• _EXERCISE OBJECTIVE_
After locating the line that contains "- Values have" in the records below, write out exactly that line and each line after it through the one that contains "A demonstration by", and nothing else.

• _DATASET CONTENT_
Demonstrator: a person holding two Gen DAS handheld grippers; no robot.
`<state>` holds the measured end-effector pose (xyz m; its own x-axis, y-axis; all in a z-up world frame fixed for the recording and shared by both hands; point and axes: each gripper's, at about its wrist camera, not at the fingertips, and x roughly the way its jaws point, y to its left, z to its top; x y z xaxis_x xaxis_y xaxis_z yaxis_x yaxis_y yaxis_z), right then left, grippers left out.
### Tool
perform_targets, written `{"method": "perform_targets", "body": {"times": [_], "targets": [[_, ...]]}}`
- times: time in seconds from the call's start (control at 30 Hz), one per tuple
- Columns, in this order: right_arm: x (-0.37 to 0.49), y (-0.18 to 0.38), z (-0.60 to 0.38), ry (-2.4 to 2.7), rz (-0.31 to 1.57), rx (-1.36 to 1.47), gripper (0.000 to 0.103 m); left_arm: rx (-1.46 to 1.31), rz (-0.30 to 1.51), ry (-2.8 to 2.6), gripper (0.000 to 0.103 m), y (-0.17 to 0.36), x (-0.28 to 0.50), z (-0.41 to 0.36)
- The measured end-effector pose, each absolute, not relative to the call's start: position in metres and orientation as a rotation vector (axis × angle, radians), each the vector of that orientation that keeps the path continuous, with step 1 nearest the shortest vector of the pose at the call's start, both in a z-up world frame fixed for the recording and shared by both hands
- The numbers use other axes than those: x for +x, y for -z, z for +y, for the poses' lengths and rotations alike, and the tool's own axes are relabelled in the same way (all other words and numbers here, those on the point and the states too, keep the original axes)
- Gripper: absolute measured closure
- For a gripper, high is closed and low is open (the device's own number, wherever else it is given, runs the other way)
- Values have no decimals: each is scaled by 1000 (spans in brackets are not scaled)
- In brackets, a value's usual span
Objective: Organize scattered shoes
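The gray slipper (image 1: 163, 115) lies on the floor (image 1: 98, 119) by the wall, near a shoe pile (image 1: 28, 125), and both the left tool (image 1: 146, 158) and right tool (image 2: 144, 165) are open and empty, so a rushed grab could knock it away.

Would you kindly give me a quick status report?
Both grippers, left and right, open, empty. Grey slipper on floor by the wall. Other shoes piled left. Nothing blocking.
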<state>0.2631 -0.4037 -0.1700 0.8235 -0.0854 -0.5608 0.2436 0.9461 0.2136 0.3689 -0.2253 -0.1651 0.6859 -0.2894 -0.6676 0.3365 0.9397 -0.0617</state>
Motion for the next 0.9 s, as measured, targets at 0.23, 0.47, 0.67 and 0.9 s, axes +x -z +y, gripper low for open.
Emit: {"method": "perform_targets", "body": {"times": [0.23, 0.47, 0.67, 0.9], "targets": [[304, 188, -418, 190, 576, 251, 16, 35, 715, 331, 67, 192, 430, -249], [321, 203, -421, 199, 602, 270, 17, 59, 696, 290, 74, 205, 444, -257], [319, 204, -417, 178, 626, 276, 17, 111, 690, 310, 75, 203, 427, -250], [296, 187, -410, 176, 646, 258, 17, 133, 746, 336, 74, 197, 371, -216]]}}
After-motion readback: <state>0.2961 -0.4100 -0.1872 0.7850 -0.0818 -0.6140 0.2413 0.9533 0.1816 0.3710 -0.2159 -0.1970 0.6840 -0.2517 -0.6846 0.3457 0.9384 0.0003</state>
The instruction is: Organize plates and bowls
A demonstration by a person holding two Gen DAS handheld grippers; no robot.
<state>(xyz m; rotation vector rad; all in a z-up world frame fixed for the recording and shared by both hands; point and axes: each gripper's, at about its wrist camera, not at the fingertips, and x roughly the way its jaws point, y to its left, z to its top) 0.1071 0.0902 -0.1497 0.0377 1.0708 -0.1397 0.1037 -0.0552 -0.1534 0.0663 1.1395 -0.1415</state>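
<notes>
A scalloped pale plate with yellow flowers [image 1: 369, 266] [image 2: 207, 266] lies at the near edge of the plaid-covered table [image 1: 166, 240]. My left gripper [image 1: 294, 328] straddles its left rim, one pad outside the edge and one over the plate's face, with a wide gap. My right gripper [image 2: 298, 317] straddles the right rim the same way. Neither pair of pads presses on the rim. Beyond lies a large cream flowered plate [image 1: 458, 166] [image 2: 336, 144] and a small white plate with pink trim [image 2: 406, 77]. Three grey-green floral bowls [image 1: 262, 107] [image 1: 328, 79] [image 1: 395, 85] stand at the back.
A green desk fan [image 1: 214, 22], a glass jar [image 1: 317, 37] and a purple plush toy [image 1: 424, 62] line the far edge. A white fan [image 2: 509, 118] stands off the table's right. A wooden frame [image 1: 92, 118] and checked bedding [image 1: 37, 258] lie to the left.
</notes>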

• _WRITTEN SOLUTION_
- Values have no decimals: each is scaled by 1000 (spans in brackets are not scaled)
- In brackets, a value's usual span
Objective: Organize scattered shoes
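The gray slipper (image 1: 163, 115) lies on the floor (image 1: 98, 119) by the wall, near a shoe pile (image 1: 28, 125), and both the left tool (image 1: 146, 158) and right tool (image 2: 144, 165) are open and empty, so a rushed grab could knock it away.

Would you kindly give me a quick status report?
Both grippers, left and right, open, empty. Grey slipper on floor by the wall. Other shoes piled left. Nothing blocking.
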<state>0.2631 -0.4037 -0.1700 0.8235 -0.0854 -0.5608 0.2436 0.9461 0.2136 0.3689 -0.2253 -0.1651 0.6859 -0.2894 -0.6676 0.3365 0.9397 -0.0617</state>
Motion for the next 0.9 s, as measured, targets at 0.23, 0.47, 0.67 and 0.9 s, axes +x -z +y, gripper low for open.
Emit: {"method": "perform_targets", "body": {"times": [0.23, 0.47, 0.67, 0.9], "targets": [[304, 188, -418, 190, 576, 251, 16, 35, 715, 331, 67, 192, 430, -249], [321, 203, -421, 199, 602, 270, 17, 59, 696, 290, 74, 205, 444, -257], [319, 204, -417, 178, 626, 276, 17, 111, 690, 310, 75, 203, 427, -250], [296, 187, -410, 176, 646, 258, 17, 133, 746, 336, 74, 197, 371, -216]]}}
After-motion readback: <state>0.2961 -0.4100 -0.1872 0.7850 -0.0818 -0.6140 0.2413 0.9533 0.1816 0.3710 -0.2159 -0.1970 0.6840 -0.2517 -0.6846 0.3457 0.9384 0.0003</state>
The instruction is: Organize plates and bowls
A demonstration by a person holding two Gen DAS handheld grippers; no robot.

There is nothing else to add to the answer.